= WHAT NEEDS TO BE DONE =
Within the data that follows, set down exactly the lines from the one containing "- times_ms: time" through the one containing "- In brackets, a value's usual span", both ends included.

= DATA SHOWN =
━━━━━━━━━━━━━━━━
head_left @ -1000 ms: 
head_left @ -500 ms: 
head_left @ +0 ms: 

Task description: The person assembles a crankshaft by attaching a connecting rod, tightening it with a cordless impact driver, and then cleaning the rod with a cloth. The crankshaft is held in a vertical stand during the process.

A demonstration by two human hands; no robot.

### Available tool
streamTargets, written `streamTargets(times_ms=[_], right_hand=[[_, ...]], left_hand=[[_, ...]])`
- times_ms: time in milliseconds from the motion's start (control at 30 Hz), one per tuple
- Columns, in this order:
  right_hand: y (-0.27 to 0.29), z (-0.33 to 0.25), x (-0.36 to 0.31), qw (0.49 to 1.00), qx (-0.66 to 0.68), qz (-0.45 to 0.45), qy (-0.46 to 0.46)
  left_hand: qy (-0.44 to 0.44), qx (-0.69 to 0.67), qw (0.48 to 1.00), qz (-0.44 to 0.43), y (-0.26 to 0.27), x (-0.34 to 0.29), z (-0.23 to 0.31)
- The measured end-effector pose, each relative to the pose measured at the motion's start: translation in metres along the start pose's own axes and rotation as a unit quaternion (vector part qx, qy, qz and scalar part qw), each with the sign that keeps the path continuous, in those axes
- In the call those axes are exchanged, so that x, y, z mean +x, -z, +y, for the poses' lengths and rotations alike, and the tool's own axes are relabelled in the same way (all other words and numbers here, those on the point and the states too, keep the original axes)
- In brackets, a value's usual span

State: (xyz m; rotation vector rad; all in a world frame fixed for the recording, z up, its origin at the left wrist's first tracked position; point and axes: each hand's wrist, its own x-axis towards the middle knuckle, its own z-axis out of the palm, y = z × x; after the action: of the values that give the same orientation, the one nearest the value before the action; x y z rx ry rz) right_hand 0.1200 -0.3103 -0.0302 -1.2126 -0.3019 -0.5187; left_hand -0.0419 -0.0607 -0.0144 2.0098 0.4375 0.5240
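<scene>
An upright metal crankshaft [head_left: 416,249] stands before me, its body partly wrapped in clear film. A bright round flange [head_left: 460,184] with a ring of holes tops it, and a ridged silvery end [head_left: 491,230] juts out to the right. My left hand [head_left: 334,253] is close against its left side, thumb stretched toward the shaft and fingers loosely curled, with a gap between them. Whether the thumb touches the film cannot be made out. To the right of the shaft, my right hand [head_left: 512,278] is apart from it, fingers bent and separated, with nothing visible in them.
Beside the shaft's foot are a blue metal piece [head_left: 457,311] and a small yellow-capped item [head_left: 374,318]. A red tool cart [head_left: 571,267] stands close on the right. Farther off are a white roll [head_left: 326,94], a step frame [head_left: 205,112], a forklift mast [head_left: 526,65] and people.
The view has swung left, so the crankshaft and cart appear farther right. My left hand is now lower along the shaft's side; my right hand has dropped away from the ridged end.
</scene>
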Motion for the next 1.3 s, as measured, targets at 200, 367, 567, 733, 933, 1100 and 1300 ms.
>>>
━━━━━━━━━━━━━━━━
= SOLUTION =
- times_ms: time in milliseconds from the motion's start (control at 30 Hz), one per tuple
- Columns, in this order:
  right_hand: y (-0.27 to 0.29), z (-0.33 to 0.25), x (-0.36 to 0.31), qw (0.49 to 1.00), qx (-0.66 to 0.68), qz (-0.45 to 0.45), qy (-0.46 to 0.46)
  left_hand: qy (-0.44 to 0.44), qx (-0.69 to 0.67), qw (0.48 to 1.00), qz (-0.44 to 0.43), y (-0.26 to 0.27), x (-0.34 to 0.29), z (-0.23 to 0.31)
- The measured end-effector pose, each relative to the pose measured at the motion's start: translation in metres along the start pose's own axes and rotation as a unit quaternion (vector part qx, qy, qz and scalar part qw), each with the sign that keeps the path continuous, in those axes
- In the call those axes are exchanged, so that x, y, z mean +x, -z, +y, for the poses' lengths and rotations alike, and the tool's own axes are relabelled in the same way (all other words and numbers here, those on the point and the states too, keep the original axes)
- In brackets, a value's usual span

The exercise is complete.